▶ [Task directions] From the listing that follows, extract every line and set it down unaltered.

▶ [Input data]
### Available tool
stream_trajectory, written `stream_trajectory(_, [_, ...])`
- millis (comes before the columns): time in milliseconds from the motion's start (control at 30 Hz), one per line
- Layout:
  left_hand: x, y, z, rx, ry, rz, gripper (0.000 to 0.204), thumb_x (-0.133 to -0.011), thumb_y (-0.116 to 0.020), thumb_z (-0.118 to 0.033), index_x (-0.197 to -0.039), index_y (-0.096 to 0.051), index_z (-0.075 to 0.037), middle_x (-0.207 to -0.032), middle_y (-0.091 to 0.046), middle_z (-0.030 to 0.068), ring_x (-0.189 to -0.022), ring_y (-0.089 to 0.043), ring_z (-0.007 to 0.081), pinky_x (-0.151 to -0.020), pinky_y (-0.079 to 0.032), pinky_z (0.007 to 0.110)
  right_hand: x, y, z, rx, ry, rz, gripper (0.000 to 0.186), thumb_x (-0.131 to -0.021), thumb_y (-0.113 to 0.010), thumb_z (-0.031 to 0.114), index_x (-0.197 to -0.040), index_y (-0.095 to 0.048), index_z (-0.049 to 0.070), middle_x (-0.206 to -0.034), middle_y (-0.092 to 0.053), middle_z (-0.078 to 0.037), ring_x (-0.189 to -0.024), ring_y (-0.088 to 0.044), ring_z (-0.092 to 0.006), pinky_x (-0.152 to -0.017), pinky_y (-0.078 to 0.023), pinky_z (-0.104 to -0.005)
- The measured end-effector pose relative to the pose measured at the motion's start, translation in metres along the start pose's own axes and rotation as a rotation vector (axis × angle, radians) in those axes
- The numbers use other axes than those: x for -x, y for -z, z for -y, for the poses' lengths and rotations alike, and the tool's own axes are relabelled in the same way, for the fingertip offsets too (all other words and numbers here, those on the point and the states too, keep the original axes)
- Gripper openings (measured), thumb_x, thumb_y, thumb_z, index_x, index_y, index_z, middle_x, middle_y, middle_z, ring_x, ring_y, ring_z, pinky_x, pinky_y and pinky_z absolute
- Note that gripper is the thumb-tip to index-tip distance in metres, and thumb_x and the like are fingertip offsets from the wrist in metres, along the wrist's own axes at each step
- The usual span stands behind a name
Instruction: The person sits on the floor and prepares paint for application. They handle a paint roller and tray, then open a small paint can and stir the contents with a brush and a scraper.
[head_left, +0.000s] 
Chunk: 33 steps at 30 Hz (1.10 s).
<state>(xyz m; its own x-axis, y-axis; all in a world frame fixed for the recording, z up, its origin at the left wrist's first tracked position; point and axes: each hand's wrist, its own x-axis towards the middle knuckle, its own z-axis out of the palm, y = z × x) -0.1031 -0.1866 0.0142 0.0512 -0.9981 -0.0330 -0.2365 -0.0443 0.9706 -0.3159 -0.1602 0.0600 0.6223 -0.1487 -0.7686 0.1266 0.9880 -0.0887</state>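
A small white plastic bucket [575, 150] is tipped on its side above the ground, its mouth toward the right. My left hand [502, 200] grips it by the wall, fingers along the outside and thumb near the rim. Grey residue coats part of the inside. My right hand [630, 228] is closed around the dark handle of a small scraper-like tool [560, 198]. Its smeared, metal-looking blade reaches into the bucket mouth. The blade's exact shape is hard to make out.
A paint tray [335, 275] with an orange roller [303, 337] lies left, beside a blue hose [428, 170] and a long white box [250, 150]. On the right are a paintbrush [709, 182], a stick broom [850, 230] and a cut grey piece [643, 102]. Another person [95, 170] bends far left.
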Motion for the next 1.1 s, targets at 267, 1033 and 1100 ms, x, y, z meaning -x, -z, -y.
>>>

▶ [Result of this exercise]
### Available tool
stream_trajectory, written `stream_trajectory(_, [_, ...])`
- millis (comes before the columns): time in milliseconds from the motion's start (control at 30 Hz), one per line
- Layout:
  left_hand: x, y, z, rx, ry, rz, gripper (0.000 to 0.204), thumb_x (-0.133 to -0.011), thumb_y (-0.116 to 0.020), thumb_z (-0.118 to 0.033), index_x (-0.197 to -0.039), index_y (-0.096 to 0.051), index_z (-0.075 to 0.037), middle_x (-0.207 to -0.032), middle_y (-0.091 to 0.046), middle_z (-0.030 to 0.068), ring_x (-0.189 to -0.022), ring_y (-0.089 to 0.043), ring_z (-0.007 to 0.081), pinky_x (-0.151 to -0.020), pinky_y (-0.079 to 0.032), pinky_z (0.007 to 0.110)
  right_hand: x, y, z, rx, ry, rz, gripper (0.000 to 0.186), thumb_x (-0.131 to -0.021), thumb_y (-0.113 to 0.010), thumb_z (-0.031 to 0.114), index_x (-0.197 to -0.040), index_y (-0.095 to 0.048), index_z (-0.049 to 0.070), middle_x (-0.206 to -0.034), middle_y (-0.092 to 0.053), middle_z (-0.078 to 0.037), ring_x (-0.189 to -0.024), ring_y (-0.088 to 0.044), ring_z (-0.092 to 0.006), pinky_x (-0.152 to -0.017), pinky_y (-0.078 to 0.023), pinky_z (-0.104 to -0.005)
- The measured end-effector pose relative to the pose measured at the motion's start, translation in metres along the start pose's own axes and rotation as a rotation vector (axis × angle, radians) in those axes
- The numbers use other axes than those: x for -x, y for -z, z for -y, for the poses' lengths and rotations alike, and the tool's own axes are relabelled in the same way, for the fingertip offsets too (all other words and numbers here, those on the point and the states too, keep the original axes)
- Gripper openings (measured), thumb_x, thumb_y, thumb_z, index_x, index_y, index_z, middle_x, middle_y, middle_z, ring_x, ring_y, ring_z, pinky_x, pinky_y and pinky_z absolute
- Note that gripper is the thumb-tip to index-tip distance in metres, and thumb_x and the like are fingertip offsets from the wrist in metres, along the wrist's own axes at each step
- The usual span stands behind a name
Instruction: The person sits on the floor and prepares paint for application. They handle a paint roller and tray, then open a small paint can and stir the contents with a brush and a scraper.
[head_left, +0.000s] 
Chunk: 33 steps at 30 Hz (1.10 s).
<state>(xyz m; its own x-axis, y-axis; all in a world frame fixed for the recording, z up, its origin at the left wrist's first tracked position; point and axes: each hand's wrist, its own x-axis towards the middle knuckle, its own z-axis out of the palm, y = z × x) -0.1031 -0.1866 0.0142 0.0512 -0.9981 -0.0330 -0.2365 -0.0443 0.9706 -0.3159 -0.1602 0.0600 0.6223 -0.1487 -0.7686 0.1266 0.9880 -0.0887</state>
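A small white plastic bucket [575, 150] is tipped on its side above the ground, its mouth toward the right. My left hand [502, 200] grips it by the wall, fingers along the outside and thumb near the rim. Grey residue coats part of the inside. My right hand [630, 228] is closed around the dark handle of a small scraper-like tool [560, 198]. Its smeared, metal-looking blade reaches into the bucket mouth. The blade's exact shape is hard to make out.
A paint tray [335, 275] with an orange roller [303, 337] lies left, beside a blue hose [428, 170] and a long white box [250, 150]. On the right are a paintbrush [709, 182], a stick broom [850, 230] and a cut grey piece [643, 102]. Another person [95, 170] bends far left.
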Motion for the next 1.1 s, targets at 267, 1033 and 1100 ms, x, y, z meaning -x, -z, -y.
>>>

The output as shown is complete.